3. Since political issues have here crossed our path, I must make it clear that the Christian doctrine of self-surrender and obedience is a purely theological, and not in the least a political, doctrine. Of forms of government, of civil authority and civil obedience, I have nothing to say. The kind and degree of obedience which a creature owes to it's Creator is unique because the relation between creature and Creator is unique: no inference can be drawn from it to any political proposition whatsoever.

4. The Christian doctrine of suffering explains, I believe, a very curious fact about the world we live in. The settled happiness and security which we all desire, God withholds from us by the very nature of the world: but joy, pleasure, and merriment, He has scattered broadcast. We are never safe, but we have plenty of fun, and some ecstasy. It is not hard to see why. The security we crave would teach us to rest our hearts in this world and oppose an obstacle to our return to God: a few moments of happy love, a landscape, a symphony, a merry meeting with our friends, a bathe or a football match, have no such tendency. Our Father refreshes us on the journey with some pleasant inns, but will not encourage us to mistake them for home.

5. We must never make the problem of pain worse than it is by vague talk about the 'unimaginable sum of human misery'. Suppose that I have a toothache of intensity x: and suppose that you, who are seated beside me, also begin to have a toothache of intensity x. You may, if you choose, say that the total amount of pain in the room is now 2x. But you must remember that no one is suffering 2x: search all time and all space and you will not find that composite pain in anyone's consciousness. There is no such thing as a sum of suffering, for no one suffers it. When we have reached the maximum that a single person can suffer, we have, no doubt, reached something very horrible, but we have reached all the suffering there ever can be in the universe. The addition of a million fellow-sufferers adds no more pain.

6. Of all evils, pain only is sterilised or disinfected evil. Intellectual evil, or error, may recur because the cause of the first error (such as fatigue or bad handwriting) continues to operate; but quite apart from that, error in it's own right breeds error - if the first step in an argument is wrong, everything that follows will be wrong. Sin may recur because the original temptation continues; but quite apart from that, sin of it's very nature breeds sin by strengthening sinful habit and weakening the conscience.
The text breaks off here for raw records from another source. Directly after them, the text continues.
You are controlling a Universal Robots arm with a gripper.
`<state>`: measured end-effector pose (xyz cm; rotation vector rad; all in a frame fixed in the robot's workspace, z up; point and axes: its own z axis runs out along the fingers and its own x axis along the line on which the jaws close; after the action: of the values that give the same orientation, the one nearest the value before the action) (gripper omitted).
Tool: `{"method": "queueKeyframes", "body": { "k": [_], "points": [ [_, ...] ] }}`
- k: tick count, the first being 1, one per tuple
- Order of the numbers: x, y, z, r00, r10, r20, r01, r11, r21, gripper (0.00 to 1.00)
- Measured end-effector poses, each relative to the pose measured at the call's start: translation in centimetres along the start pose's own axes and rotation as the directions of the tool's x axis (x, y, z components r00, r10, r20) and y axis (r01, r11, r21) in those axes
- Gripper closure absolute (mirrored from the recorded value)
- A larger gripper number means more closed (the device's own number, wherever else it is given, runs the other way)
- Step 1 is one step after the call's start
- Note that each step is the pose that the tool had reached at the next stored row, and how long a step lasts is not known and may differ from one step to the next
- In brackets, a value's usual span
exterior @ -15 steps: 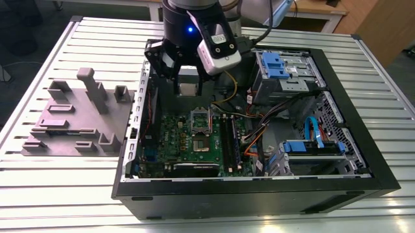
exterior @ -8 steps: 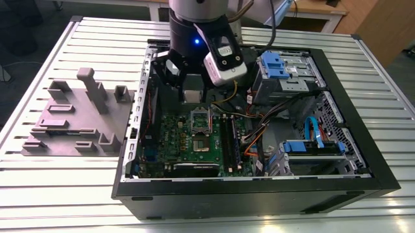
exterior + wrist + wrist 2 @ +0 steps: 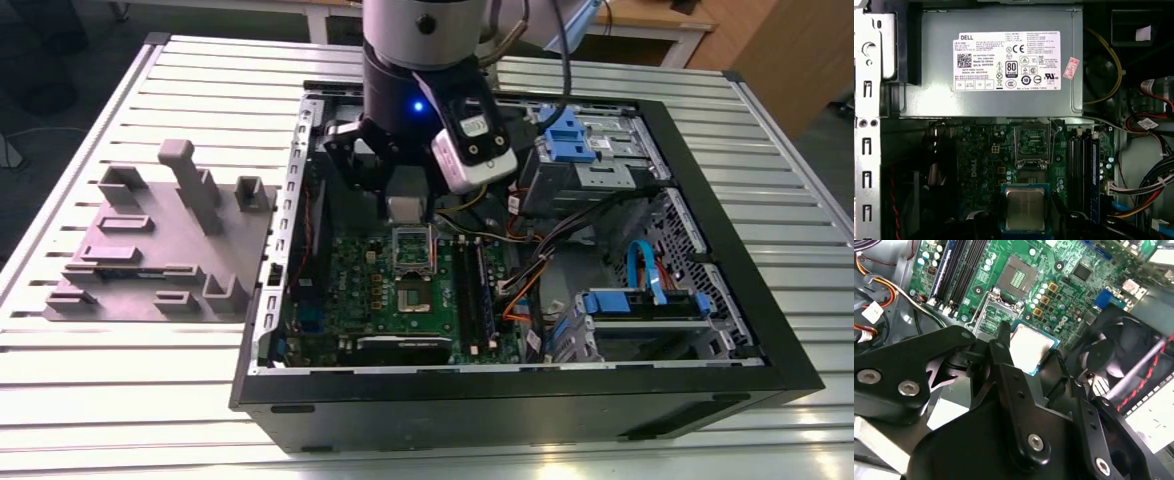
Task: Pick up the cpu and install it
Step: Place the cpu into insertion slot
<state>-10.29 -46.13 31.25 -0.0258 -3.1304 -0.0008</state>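
Carry step, as I read it: fingers (image 3: pixel 1000 342) of the black gripper (image 3: pixel 1029 347) clamp the small square silver-topped cpu (image 3: pixel 1025 209) by its edges, hanging over the green motherboard (image 3: pixel 979 165), just short of the open socket (image 3: pixel 1016 276). Seating calls for centring it square over the contacts.

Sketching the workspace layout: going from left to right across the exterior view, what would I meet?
Grey plastic block → green motherboard → blue drive bracket → case's right rim. The gripper holding the cpu overlaps the motherboard, so omitted.
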Motion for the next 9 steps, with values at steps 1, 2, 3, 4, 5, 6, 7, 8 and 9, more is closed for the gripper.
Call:
{"method": "queueKeyframes", "body": {
  "k": [1, 2, 3, 4, 5, 6, 7, 8, 9],
  "points": [
    [-0.06, -0.24, 0.17, 1.0, 0.0, -0.0002, 0.0, 1.0, 0.0004, 0.53],
    [-0.12, -0.44, 0.35, 1.0, 0.0, -0.0002, 0.0, 1.0, 0.0003, 0.53],
    [-0.24, -0.54, 0.54, 1.0, 0.0, 0.0, 0.0, 1.0, -0.0001, 0.53],
    [-0.46, -0.58, 0.72, 1.0, 0.0, 0.0, 0.0, 1.0, 0.0, 0.53],
    [-0.67, -0.59, 0.88, 1.0, 0.0, -0.0001, 0.0, 1.0, 0.0001, 0.53],
    [-0.87, -0.59, 1.06, 1.0, 0.001, -0.0001, -0.001, 1.0, 0.0001, 0.53],
    [-1.04, -0.58, 1.26, 1.0, 0.002, -0.0001, -0.002, 1.0, 0.0001, 0.53],
    [-1.13, -0.58, 1.43, 1.0, 0.004, -0.0001, -0.004, 1.0, 0.0001, 0.53],
    [-1.2, -0.58, 1.61, 1.0, 0.006, -0.0001, -0.006, 1.0, 0.0001, 0.53]
  ]
}}
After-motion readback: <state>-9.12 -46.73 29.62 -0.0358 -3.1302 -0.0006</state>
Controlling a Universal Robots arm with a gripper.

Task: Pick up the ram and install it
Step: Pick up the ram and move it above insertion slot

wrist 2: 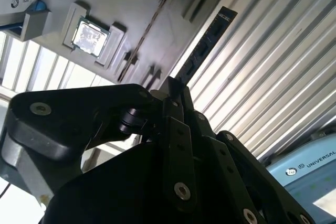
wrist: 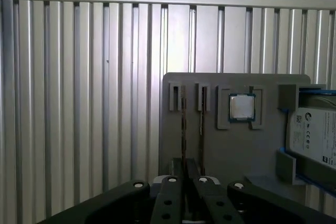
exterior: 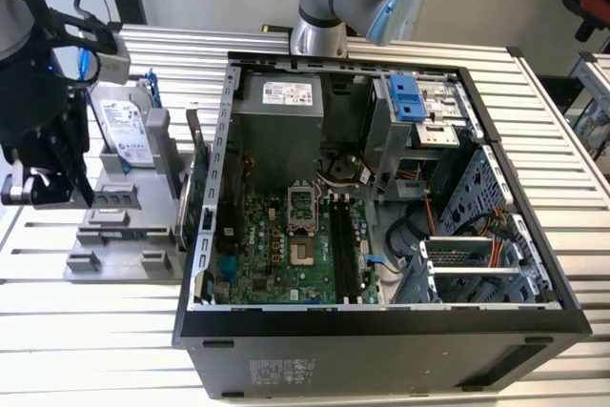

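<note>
My end effector [wrist 2: 176, 97] sits at the far left of the exterior view. In the second wrist view its fingers look pressed together on one end of the ram [wrist 2: 210, 38]. The stick juts out past the tips over the ribbed tabletop [wrist 2: 273, 77], beside the grey holder block [exterior: 114, 235] rather than in it. I read that end grip as leaving the long edge free for seating. To the right of the block and its hard drive [exterior: 124, 126] stands the open computer case [exterior: 381, 340]. The black memory slots [exterior: 348, 245] on its motherboard [exterior: 276, 254] look unfilled, so I judge the install not yet done.
</note>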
Now pain, like the other evils, may of course recur because the cause of the first pain (disease, or an enemy) is still operative: but pain has no tendency, in it's own right, to proliferate. When it is over, it is over, and the natural sequel is joy. This distinction may be put the other way round. After an error you need not only to remove the causes (the fatigue or bad writing) but also to correct the error it'self: after a sin you must not only, if possible, remove the temptation, you must also go back and repent the sin it'self. In each case an 'undoing' is required. Pain requires no such undoing. You may need to heal the disease which caused it, but the pain, once over, is sterile - whereas every uncorrected error and unrepented sin is, in it's own right, a fountain of fresh error and fresh sin flowing on to the end of time. Again, when I err, my error infects every one who believes me. When I sin publicly, every spectator either condones it, thus sharing my guilt, or condemns it with imminent danger to his charity and humility. But suffering naturally produces in the spectators (unless they are unusually depraved) no bad effect, but a good one - pity. Thus that evil which God chiefly uses to produce the 'complex good' is most markedly disinfected, or deprived of that proliferous tendency which is the worst characteristic of evil in general.